What to produce → Up to and including the line with "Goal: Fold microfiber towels", please reproduce the lines below exactly, beginning with the first.

++++ Given data

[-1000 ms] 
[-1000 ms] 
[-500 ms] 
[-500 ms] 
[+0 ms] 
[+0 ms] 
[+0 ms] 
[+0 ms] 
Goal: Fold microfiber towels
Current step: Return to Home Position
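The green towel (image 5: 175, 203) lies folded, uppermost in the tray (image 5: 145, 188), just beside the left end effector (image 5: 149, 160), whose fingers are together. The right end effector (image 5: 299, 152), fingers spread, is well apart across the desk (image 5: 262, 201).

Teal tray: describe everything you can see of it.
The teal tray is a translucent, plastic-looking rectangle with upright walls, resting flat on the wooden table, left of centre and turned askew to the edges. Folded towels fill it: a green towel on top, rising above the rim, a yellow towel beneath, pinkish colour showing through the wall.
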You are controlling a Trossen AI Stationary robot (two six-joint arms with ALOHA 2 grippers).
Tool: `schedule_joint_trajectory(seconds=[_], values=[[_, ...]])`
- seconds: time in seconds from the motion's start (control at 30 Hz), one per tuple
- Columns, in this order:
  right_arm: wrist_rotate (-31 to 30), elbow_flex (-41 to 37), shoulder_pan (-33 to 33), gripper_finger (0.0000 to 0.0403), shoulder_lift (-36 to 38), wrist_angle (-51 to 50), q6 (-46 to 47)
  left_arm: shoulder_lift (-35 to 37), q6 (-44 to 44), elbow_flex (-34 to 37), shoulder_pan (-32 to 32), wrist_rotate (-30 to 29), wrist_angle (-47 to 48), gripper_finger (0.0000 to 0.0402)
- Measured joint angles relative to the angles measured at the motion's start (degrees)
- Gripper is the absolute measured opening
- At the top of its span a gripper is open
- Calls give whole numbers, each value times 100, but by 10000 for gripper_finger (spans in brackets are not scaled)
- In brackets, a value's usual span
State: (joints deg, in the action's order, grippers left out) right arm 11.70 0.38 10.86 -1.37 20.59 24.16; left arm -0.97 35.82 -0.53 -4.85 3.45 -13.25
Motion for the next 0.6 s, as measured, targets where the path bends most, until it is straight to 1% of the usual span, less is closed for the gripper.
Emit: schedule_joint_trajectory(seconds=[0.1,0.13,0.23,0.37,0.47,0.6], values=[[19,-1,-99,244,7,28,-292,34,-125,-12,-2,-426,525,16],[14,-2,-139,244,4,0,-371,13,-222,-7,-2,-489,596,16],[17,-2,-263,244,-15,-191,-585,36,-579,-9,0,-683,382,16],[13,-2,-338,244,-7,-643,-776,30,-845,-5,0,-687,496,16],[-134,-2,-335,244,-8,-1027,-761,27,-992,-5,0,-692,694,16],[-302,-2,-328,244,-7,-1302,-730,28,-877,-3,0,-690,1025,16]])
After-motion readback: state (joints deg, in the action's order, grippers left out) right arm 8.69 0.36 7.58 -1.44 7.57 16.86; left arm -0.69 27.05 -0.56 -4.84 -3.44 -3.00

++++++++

Final answer →
[-1000 ms] 
[-1000 ms] 
[-500 ms] 
[-500 ms] 
[+0 ms] 
[+0 ms] 
[+0 ms] 
[+0 ms] 
Goal: Fold microfiber towels

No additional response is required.